Prompt: Using the data that follows, return exactly the lines from the one that contains "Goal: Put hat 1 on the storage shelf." through the one that contains "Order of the", ends included.

Saved entries
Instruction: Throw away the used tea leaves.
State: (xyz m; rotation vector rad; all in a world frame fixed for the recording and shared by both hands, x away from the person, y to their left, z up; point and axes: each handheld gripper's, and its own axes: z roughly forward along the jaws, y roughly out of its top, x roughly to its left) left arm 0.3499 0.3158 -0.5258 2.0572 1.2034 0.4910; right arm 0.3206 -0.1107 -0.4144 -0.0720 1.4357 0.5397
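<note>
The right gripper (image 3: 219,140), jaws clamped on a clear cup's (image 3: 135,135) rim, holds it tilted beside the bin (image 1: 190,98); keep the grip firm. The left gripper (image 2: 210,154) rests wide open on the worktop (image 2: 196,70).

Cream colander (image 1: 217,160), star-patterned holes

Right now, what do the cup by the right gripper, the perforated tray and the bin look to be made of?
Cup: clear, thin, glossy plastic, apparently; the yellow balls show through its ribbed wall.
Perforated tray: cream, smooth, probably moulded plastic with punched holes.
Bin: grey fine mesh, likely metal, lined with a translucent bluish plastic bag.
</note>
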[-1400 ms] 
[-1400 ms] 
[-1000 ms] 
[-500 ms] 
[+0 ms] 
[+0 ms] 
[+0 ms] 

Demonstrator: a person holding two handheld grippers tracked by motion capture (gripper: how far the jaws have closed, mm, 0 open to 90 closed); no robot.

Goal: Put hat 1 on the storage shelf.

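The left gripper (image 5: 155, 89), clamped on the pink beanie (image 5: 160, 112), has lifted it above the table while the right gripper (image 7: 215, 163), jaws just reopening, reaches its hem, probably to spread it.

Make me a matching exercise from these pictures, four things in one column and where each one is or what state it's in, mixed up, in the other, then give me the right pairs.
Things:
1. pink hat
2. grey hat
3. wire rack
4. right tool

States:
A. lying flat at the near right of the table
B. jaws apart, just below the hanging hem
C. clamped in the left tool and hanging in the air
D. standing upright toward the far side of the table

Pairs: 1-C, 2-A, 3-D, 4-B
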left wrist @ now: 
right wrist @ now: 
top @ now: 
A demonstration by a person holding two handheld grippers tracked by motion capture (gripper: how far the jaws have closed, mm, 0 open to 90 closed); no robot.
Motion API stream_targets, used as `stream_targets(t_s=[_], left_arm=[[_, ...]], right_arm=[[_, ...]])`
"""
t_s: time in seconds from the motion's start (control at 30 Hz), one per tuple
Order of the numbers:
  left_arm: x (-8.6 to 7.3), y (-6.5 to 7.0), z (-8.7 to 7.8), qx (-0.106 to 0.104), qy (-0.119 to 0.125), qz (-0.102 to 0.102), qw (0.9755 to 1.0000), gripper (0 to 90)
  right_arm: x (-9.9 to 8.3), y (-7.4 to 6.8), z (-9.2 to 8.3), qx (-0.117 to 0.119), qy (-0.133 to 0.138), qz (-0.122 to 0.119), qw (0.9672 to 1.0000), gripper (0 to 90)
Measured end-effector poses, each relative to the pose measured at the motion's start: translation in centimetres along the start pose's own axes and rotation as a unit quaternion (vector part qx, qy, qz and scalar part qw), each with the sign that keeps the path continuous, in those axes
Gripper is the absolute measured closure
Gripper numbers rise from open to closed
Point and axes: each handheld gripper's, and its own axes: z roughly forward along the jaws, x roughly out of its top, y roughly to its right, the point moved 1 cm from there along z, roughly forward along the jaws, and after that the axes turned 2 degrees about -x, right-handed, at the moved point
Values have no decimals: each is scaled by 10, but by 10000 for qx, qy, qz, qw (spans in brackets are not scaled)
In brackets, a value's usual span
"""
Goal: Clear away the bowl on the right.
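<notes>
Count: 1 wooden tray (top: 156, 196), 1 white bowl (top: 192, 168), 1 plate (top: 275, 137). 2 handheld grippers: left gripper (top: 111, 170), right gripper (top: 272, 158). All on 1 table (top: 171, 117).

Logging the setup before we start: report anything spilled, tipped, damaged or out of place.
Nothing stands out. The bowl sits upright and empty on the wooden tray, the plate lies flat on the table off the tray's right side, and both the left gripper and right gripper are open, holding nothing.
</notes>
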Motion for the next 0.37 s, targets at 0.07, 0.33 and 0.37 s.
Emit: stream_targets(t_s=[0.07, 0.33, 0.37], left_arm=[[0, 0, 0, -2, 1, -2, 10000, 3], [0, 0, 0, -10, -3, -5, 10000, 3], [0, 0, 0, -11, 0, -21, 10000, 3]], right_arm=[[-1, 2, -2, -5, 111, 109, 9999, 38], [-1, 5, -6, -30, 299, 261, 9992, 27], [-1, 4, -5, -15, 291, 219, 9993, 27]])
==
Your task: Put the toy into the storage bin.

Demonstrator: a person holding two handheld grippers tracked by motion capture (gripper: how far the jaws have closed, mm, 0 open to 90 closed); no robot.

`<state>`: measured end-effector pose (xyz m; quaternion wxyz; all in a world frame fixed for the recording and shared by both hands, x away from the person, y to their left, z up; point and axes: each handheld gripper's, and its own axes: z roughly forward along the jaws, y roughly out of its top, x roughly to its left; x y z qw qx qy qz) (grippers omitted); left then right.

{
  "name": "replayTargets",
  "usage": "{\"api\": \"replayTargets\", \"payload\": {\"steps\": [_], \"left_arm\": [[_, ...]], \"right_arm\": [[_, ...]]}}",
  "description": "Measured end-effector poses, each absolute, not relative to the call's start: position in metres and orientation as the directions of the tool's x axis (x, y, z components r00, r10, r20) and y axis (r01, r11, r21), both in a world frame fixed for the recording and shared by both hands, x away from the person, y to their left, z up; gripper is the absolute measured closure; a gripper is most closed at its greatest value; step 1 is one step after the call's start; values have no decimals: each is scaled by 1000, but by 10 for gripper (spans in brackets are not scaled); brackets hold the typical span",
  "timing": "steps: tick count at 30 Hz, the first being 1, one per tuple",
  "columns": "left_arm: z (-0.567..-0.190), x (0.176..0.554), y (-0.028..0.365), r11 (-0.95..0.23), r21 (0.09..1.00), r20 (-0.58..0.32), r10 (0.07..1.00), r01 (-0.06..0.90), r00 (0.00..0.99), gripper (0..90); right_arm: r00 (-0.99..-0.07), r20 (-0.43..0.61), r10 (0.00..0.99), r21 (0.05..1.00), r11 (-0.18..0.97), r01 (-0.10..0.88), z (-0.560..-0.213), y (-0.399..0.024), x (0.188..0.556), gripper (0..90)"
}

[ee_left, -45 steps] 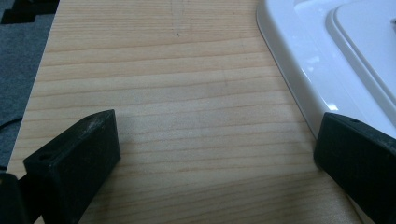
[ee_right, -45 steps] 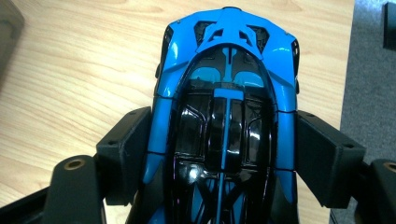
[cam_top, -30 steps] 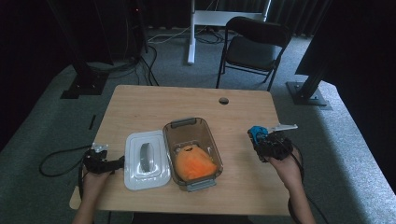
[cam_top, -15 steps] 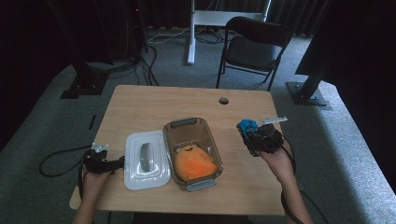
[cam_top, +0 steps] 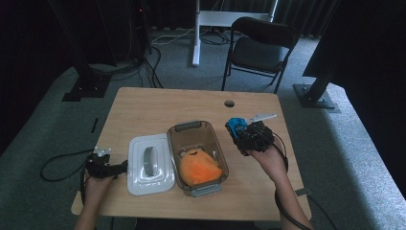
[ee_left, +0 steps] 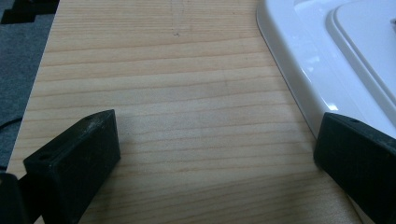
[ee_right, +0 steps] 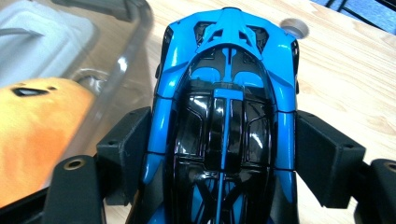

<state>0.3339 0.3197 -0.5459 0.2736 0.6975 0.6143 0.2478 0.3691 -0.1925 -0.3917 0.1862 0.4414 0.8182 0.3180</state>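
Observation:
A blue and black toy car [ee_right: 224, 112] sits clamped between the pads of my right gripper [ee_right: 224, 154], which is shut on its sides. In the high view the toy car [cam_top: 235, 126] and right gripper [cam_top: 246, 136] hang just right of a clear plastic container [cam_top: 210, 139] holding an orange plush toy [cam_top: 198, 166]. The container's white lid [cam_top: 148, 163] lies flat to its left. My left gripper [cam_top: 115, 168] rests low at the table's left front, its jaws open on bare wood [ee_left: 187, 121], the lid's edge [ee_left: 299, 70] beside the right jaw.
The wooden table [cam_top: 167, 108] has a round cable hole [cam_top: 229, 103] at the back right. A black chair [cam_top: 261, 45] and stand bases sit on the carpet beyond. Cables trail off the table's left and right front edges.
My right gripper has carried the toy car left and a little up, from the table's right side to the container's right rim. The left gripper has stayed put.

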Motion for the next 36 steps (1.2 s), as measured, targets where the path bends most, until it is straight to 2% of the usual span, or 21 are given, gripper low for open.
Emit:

Answer box:
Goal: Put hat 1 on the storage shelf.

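The left gripper (image 5: 155, 89), clamped on the pink beanie (image 5: 160, 112), has lifted it above the table while the right gripper (image 7: 215, 163), jaws just reopening, reaches its hem, probably to spread it.

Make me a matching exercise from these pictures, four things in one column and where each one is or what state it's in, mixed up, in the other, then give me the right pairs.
Things:
1. pink hat
2. grey hat
3. wire rack
4. right tool

States:
A. lying flat at the near right of the table
B. jaws apart, just below the hanging hem
C. clamped in the left tool and hanging in the air
D. standing upright toward the far side of the table

Pairs: 1-C, 2-A, 3-D, 4-B
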left wrist @ now: 
right wrist @ now: 
top @ now: 
A demonstration by a person holding two handheld grippers tracked by motion capture (gripper: how far the jaws have closed, mm, 0 open to 90 closed); no robot.
Motion API stream_targets, used as `stream_targets(t_s=[_], left_arm=[[_, ...]], right_arm=[[_, ...]])`
"""
t_s: time in seconds from the motion's start (control at 30 Hz), one per tuple
Order of the numbers:

This output is now complete.